MySQL Multi-Source Replication
MySQL replication is a powerful feature that allows you to copy and synchronize data from one server to another. Creating MySQL Shards for backup and recovery.
Join the DZone community and get the full member experience.
Join For FreeMySQL replication is a powerful feature that allows you to copy and synchronize data from one server to another. In this guide, we will explore the concept of multi-source replication in MySQL and learn how to configure and manage this advanced replication technique. Whether you are a seasoned database administrator or a beginner in the world of MySQL, this article will provide you with a deep understanding of multi-source replication and its benefits.
What Is Multi-Source Replication?
Multi-source replication in MySQL enables a replica server to receive data from multiple source servers. Imagine a scenario where you have a replica server at your workplace and several source servers located in different locations. With multi-source replication, you can directly gather data from these source servers and consolidate it on your replica server.

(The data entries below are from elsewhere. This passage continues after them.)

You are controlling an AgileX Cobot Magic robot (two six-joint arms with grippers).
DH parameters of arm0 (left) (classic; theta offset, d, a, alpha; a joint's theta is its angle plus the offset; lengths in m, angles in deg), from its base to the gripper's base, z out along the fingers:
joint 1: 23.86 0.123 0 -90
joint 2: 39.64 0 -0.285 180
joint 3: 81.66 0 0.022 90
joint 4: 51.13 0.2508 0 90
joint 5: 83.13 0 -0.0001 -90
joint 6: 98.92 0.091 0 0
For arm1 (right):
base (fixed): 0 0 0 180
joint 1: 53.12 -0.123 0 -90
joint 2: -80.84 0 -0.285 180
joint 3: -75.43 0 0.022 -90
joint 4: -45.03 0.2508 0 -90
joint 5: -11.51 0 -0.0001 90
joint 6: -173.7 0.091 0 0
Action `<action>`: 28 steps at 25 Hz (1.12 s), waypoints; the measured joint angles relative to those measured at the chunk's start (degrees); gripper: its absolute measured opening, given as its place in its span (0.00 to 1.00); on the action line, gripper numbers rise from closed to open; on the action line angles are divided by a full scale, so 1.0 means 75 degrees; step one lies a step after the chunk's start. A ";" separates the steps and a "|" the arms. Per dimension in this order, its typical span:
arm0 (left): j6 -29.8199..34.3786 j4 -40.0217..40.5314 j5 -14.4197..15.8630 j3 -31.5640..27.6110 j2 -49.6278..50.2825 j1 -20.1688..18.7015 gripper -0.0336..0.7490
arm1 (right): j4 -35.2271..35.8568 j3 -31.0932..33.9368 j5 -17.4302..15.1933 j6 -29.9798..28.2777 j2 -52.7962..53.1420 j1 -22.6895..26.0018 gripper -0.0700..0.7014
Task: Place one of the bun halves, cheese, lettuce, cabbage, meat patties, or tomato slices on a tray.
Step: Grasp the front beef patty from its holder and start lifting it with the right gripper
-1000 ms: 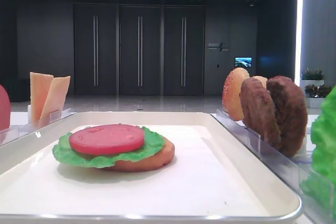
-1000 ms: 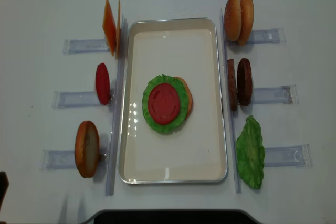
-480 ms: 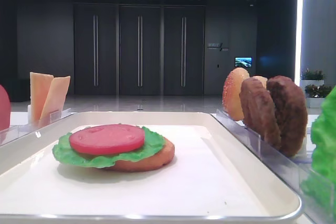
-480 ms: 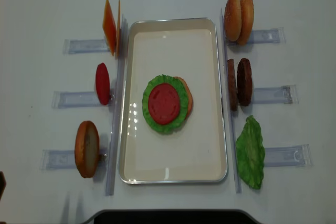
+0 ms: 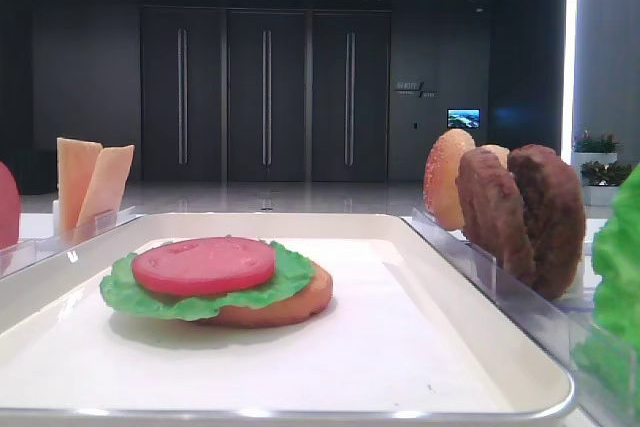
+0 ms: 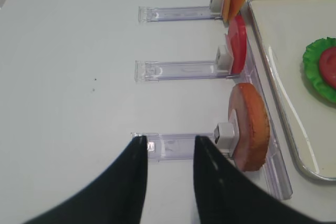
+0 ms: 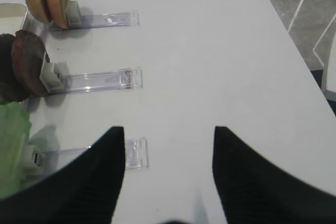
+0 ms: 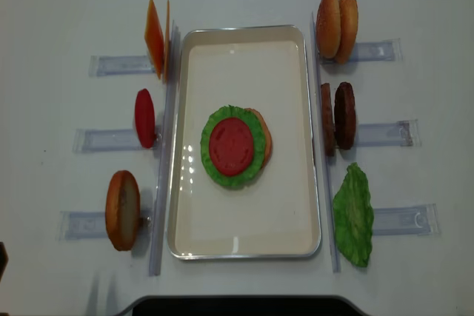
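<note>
On the white tray (image 8: pixel 244 72) lies a flat bun half (image 8: pixel 265 135) with lettuce (image 8: pixel 215 164) and a tomato slice (image 8: pixel 232 143) stacked on it. Left of the tray stand cheese (image 8: pixel 155 37), a tomato slice (image 8: pixel 144 118) and a bun half (image 8: pixel 122 209). To the right are bun halves (image 8: pixel 337 24), meat patties (image 8: pixel 337 116) and a lettuce leaf (image 8: pixel 353 214). Cabbage is out of view. My left gripper (image 6: pixel 168 145) is open over a rack's outer end, left of the bun half (image 6: pixel 251 124). My right gripper (image 7: pixel 168 129) is open over bare table, right of the lettuce (image 7: pixel 10 145).
Each upright food piece stands at the inner end of a narrow clear plastic rack (image 8: pixel 96 223) (image 8: pixel 385 132), and long clear strips run along both tray sides. The table's right edge (image 7: pixel 294 51) drops to the floor. A dark base (image 8: pixel 237 305) sits at the front edge.
A dark part of the left arm at the overhead view's lower left edge has slid almost out of view. The food and the tray have not moved.
</note>
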 joint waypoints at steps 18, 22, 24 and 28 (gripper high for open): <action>0.0000 -0.0002 0.0006 0.0000 0.0000 0.0000 0.34 | -0.0186 -0.2973 0.1751 0.0547 -0.9239 0.0000 0.45; 0.0000 -0.0002 0.0006 0.0000 0.0000 0.0000 0.34 | -0.0186 -0.4169 0.1719 0.0547 -1.0955 0.0000 0.44; 0.0000 -0.0002 0.0006 0.0000 0.0000 0.0000 0.33 | -0.0179 -0.4666 0.1556 0.0547 -1.1537 -0.0002 0.44; 0.0000 -0.0002 0.0006 0.0000 0.0000 0.0000 0.30 | -0.0202 -0.5201 0.1165 0.0880 -1.2045 -0.0376 0.44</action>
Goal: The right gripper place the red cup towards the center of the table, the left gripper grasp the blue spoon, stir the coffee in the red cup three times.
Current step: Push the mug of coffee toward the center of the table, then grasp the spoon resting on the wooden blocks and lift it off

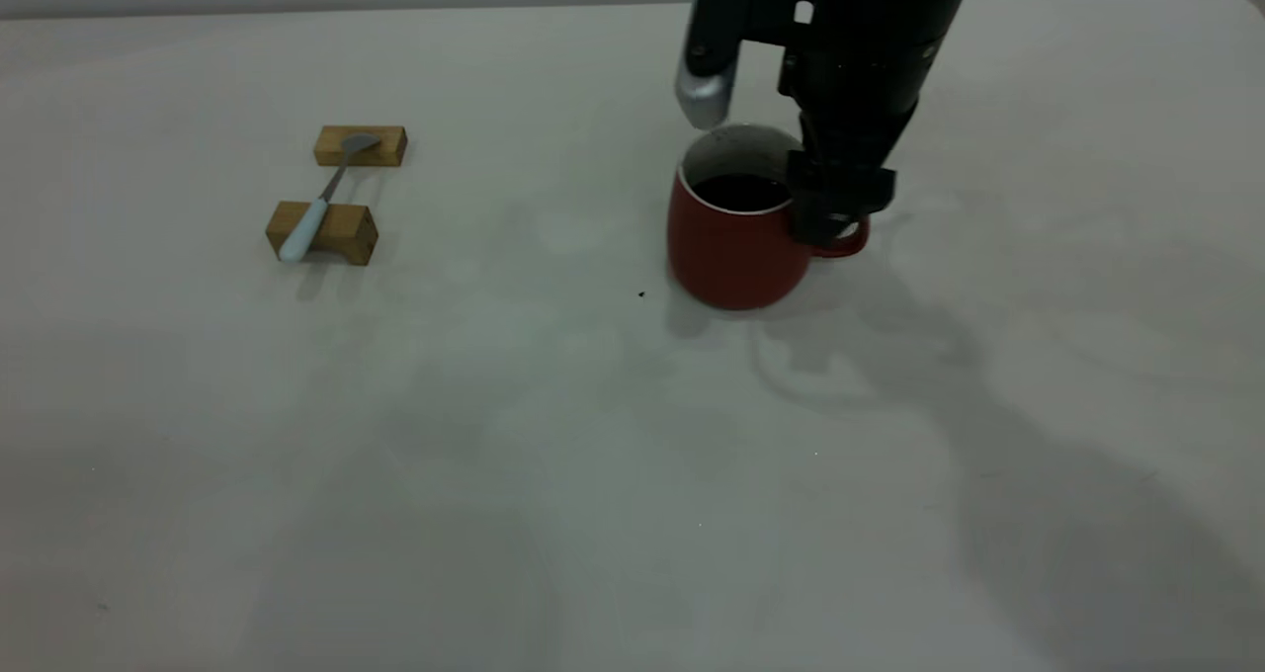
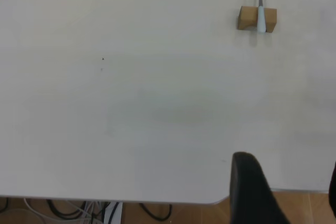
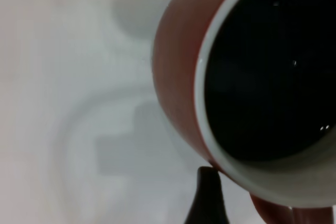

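My right gripper (image 1: 828, 225) grips the cup (image 1: 736, 247) by its handle near the table (image 1: 593, 455) centre. The spoon (image 1: 321, 198) bridges two blocks (image 1: 341, 190) well left, handle nearest; left gripper's state unclear

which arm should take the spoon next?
Left, likely. The right hand is at the red cup's handle. The blue spoon lies across two wooden blocks on the left side, and the left wrist view faces it unobstructed.
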`<state>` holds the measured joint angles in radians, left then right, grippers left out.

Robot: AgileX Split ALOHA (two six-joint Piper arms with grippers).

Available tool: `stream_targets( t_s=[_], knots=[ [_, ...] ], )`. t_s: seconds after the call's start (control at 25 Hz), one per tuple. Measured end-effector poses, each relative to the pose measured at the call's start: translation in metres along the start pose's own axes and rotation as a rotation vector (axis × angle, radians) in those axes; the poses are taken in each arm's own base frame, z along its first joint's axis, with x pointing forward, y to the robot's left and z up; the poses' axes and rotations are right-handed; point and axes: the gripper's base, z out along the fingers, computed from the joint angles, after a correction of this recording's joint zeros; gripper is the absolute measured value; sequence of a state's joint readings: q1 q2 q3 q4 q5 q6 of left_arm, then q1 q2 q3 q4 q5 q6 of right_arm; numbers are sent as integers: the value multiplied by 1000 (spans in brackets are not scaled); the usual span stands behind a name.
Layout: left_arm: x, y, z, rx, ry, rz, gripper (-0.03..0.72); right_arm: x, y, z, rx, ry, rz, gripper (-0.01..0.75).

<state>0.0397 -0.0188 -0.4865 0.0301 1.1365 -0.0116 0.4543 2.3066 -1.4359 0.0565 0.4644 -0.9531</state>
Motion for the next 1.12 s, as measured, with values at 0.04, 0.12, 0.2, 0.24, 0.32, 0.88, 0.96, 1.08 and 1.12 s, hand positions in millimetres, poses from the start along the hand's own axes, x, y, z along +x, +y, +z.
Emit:
stream_targets(
  t_s=[0.04,0.12,0.2,0.24,0.32,0.88,0.96,1.08,1.12],
  knots=[
    [0,0,0,0,0,0,438,-2,0,0,4,-11,25,660],
    [0,0,0,0,0,0,438,-5,1,0,4,-36,92,658],
    [0,0,0,0,0,0,438,-7,0,-1,2,-60,159,658],
    [0,0,0,0,0,0,438,-9,0,-4,2,-73,191,658],
    [0,0,0,0,0,0,438,-13,-3,-15,11,-93,233,657],
    [0,0,0,0,0,0,438,15,-2,-242,-67,-40,678,623],
    [0,0,0,0,0,0,438,24,10,-281,-57,-33,732,622],
    [0,0,0,0,0,0,438,35,23,-319,11,-50,822,622],
    [0,0,0,0,0,0,438,40,27,-327,38,-51,845,622]
  ],
)
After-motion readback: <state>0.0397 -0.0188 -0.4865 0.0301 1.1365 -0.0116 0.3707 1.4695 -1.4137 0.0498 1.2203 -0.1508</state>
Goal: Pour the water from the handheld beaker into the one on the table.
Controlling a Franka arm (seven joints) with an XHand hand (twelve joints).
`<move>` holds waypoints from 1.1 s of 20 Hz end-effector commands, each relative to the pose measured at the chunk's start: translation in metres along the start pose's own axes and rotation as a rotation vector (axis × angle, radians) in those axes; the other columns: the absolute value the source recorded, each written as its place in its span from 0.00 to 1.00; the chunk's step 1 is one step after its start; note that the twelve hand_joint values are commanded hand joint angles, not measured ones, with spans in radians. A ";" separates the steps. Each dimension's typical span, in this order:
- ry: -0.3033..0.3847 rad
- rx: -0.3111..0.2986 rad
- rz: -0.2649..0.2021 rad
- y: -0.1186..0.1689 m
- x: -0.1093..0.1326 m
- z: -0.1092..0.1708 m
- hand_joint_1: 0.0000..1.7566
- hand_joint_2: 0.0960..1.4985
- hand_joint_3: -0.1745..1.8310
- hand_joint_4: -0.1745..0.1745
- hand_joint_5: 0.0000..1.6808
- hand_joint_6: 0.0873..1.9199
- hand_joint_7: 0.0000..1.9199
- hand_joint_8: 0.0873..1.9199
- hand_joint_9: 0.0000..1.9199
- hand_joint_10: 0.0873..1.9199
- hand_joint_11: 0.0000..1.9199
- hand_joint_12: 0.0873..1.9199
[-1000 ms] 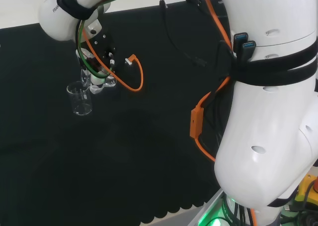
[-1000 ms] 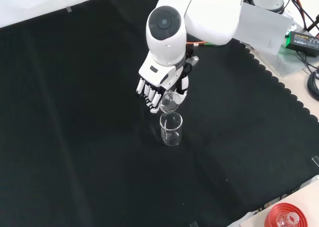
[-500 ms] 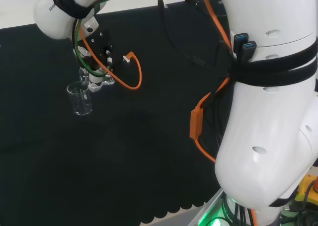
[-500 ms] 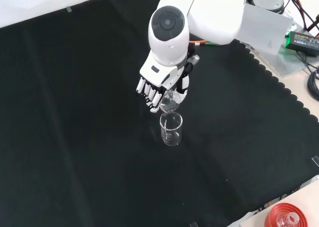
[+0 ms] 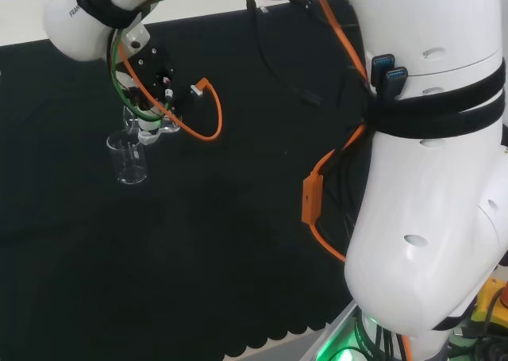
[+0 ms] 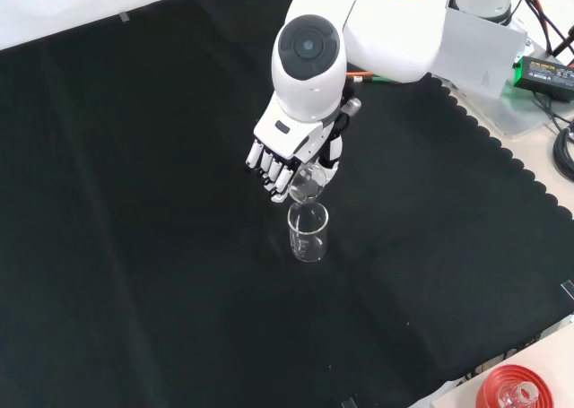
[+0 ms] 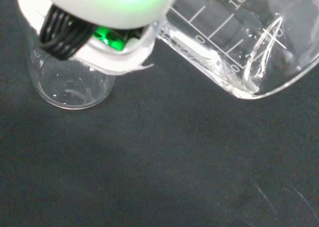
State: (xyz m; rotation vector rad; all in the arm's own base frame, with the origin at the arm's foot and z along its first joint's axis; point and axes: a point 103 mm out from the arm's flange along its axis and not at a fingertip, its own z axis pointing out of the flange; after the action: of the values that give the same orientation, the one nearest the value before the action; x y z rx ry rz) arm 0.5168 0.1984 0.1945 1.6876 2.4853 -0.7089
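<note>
A clear glass beaker (image 6: 308, 233) stands upright on the black cloth (image 6: 134, 247); in the head view it (image 5: 128, 159) sits at the left, and it (image 7: 70, 82) is close in the wrist view. Just above its rim the hand (image 6: 285, 160) is curled round a second clear beaker (image 6: 306, 185), which is tipped steeply with its mouth toward the standing one. In the head view the hand (image 5: 149, 99) hangs over the standing beaker with the held beaker (image 5: 155, 129) below it. The wrist view shows the held beaker (image 7: 244, 42) tilted, with its printed scale.
An orange cable (image 5: 208, 111) loops off the wrist. The arm's big white links (image 5: 429, 178) stand at the head view's right. A red ribbed ring (image 6: 520, 390) lies beyond the cloth's scalloped edge at the front view's bottom right, and a power block (image 6: 545, 74) at the upper right.
The wrist and forearm have drifted slightly left and up in the head view, and the held beaker has tipped a little further. The standing beaker has not moved.
</note>
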 end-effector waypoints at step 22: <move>-0.084 0.051 0.020 -0.001 0.008 -0.011 0.67 0.39 0.38 0.65 0.83 0.18 0.76 0.02 0.66 0.10 0.43 0.55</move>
State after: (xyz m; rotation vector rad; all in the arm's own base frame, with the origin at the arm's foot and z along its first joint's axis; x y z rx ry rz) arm 0.5154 0.2079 0.2021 1.6639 2.4253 -0.8141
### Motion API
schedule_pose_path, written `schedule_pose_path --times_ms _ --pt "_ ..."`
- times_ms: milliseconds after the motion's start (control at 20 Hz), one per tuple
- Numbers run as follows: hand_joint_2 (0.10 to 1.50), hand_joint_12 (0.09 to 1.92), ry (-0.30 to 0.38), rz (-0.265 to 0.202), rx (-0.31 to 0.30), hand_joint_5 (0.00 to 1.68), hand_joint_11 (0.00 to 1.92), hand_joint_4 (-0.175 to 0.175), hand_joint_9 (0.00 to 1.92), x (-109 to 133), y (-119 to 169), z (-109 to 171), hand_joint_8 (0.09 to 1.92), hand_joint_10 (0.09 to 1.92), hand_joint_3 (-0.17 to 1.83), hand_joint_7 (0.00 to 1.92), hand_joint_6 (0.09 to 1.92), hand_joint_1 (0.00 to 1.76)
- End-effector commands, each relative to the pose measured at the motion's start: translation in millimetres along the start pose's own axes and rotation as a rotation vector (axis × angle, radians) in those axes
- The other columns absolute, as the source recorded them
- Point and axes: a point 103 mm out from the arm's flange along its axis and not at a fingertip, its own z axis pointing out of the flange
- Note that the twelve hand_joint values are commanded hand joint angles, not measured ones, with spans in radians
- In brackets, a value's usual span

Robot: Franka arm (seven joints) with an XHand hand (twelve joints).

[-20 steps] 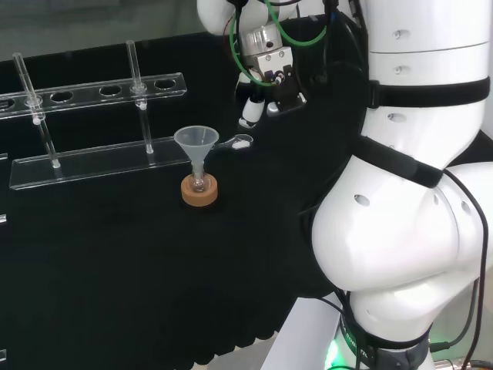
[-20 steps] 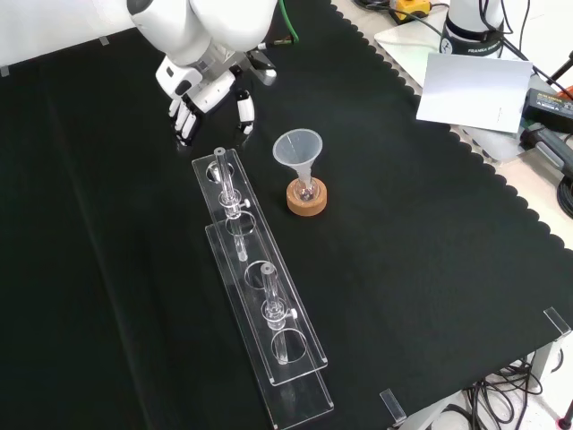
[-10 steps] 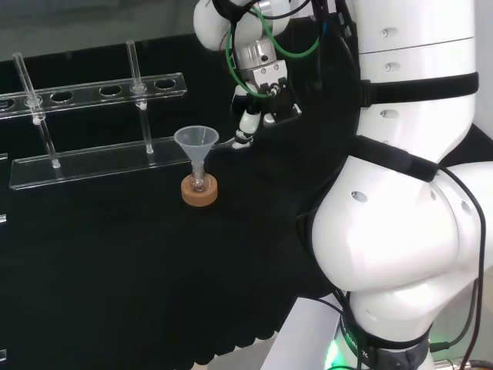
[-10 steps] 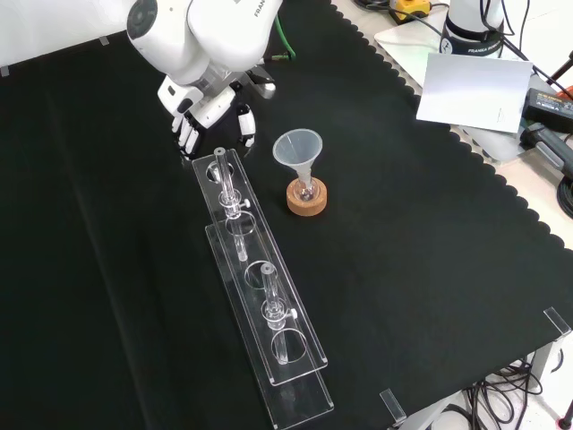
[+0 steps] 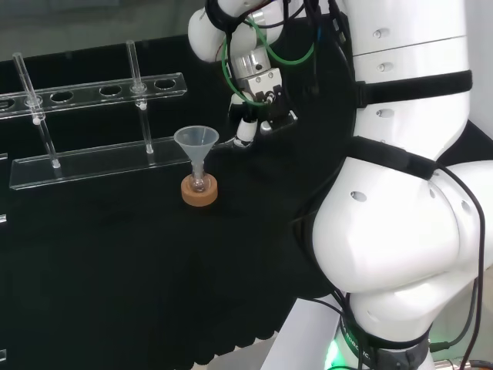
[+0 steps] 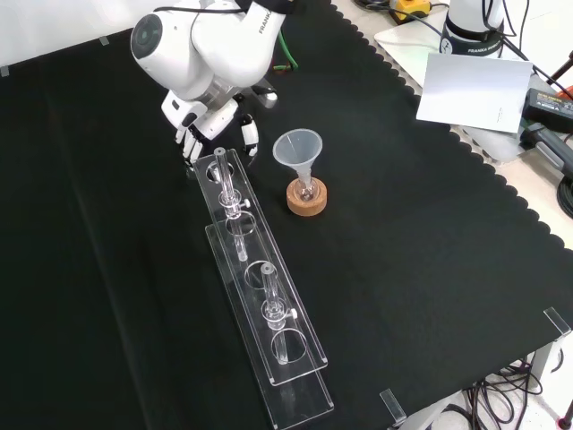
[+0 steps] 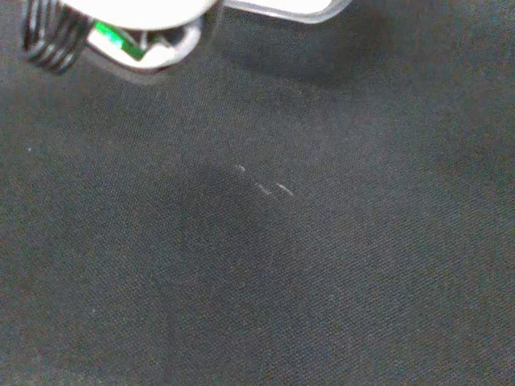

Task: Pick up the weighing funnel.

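Head view: the hand (image 5: 262, 100) points its fingers (image 5: 245, 131) down at the counter (image 5: 115, 254), spread wide, their tips at a faint glint, seemingly the weighing funnel (image 5: 233, 144), with the funnel (image 5: 196, 142) just left of them. Front view: the thumb (image 6: 249, 134) stands apart from the fingers, with the tube rack (image 6: 260, 278) just below them. Wrist view: faint glints on the cloth, too slight to name.
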Motion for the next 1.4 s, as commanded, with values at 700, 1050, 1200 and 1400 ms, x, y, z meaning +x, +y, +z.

To achieve this, the replica server creates multiple paths or channels, with each path linked to an individual source server. These channels facilitate the transfer of data from multiple sources to the replica server. Each replication path consists of SQL threads, relay logs, and an independent I/O thread that aids in performance and memory management
Purpose:
- Backup: You can take the backup of different MySQL instances in a single replica node.
- Shards: Multi-Source replica allows to store the data from different MySQL instances to a single MySQL Instance. In this way, it will enable the sharding in MySQL.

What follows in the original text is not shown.